> **Task to complete**
Each line of the material must be repeated precisely, with the pictures left out.

□ □ □ □ □ □ □

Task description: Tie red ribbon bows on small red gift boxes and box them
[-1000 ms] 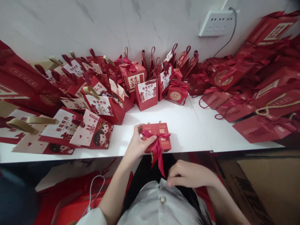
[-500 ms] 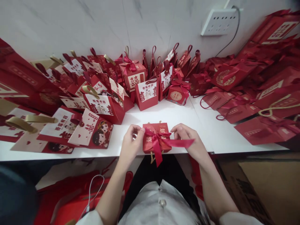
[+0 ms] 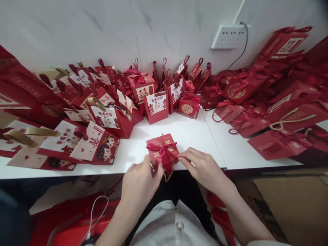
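Note:
A small red gift box with gold lettering lies at the front edge of the white table, slightly turned. Across its top is a dark pink ribbon tied in a bow, one tail hanging toward me. My left hand is at the box's front left, thumb and fingers closed around a ribbon tail near the front edge. On the right side, my right hand pinches the other ribbon end between thumb and forefinger. A thin gold cord shows below the box's front edge.
Red and white gift boxes crowd the table's back and left. More red boxes are piled at the right. A socket strip with a cable is by the wall. Below the table are a cardboard box and a white cable.
The box has turned and shifted slightly left. My left hand has moved in front of it onto the ribbon; my right hand has come lower and pinches a ribbon end. The view has shifted a little.

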`<state>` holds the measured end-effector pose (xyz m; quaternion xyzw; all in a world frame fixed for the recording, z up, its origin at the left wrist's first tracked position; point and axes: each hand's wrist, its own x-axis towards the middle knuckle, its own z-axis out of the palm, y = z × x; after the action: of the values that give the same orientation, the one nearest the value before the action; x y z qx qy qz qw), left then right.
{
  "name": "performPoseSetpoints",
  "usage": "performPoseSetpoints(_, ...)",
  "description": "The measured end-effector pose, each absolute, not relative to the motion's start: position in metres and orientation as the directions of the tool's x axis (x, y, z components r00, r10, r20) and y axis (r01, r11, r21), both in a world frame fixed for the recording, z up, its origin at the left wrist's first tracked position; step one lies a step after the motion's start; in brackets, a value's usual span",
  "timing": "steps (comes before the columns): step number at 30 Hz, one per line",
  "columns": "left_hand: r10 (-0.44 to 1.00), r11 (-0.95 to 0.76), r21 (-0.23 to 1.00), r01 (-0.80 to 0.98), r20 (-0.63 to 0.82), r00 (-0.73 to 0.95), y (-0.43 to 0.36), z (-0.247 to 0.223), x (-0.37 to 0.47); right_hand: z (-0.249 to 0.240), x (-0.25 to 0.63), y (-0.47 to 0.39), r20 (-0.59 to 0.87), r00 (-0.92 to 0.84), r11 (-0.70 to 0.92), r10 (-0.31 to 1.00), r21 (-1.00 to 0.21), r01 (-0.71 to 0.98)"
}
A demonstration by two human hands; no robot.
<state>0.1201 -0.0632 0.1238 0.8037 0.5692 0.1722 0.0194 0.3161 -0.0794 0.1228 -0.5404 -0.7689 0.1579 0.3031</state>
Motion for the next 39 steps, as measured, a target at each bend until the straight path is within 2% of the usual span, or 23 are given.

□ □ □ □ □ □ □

> **Result below**
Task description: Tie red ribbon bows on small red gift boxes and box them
[-1000 ms] 
[-500 ms] 
[+0 ms] 
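Note:
A small red gift box with gold lettering lies at the front edge of the white table, slightly turned. Across its top is a dark pink ribbon tied in a bow, one tail hanging toward me. My left hand is at the box's front left, thumb and fingers closed around a ribbon tail near the front edge. On the right side, my right hand pinches the other ribbon end between thumb and forefinger. A thin gold cord shows below the box's front edge.
Red and white gift boxes crowd the table's back and left. More red boxes are piled at the right. A socket strip with a cable is by the wall. Below the table are a cardboard box and a white cable.
The box has turned and shifted slightly left. My left hand has moved in front of it onto the ribbon; my right hand has come lower and pinches a ribbon end. The view has shifted a little.
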
`<state>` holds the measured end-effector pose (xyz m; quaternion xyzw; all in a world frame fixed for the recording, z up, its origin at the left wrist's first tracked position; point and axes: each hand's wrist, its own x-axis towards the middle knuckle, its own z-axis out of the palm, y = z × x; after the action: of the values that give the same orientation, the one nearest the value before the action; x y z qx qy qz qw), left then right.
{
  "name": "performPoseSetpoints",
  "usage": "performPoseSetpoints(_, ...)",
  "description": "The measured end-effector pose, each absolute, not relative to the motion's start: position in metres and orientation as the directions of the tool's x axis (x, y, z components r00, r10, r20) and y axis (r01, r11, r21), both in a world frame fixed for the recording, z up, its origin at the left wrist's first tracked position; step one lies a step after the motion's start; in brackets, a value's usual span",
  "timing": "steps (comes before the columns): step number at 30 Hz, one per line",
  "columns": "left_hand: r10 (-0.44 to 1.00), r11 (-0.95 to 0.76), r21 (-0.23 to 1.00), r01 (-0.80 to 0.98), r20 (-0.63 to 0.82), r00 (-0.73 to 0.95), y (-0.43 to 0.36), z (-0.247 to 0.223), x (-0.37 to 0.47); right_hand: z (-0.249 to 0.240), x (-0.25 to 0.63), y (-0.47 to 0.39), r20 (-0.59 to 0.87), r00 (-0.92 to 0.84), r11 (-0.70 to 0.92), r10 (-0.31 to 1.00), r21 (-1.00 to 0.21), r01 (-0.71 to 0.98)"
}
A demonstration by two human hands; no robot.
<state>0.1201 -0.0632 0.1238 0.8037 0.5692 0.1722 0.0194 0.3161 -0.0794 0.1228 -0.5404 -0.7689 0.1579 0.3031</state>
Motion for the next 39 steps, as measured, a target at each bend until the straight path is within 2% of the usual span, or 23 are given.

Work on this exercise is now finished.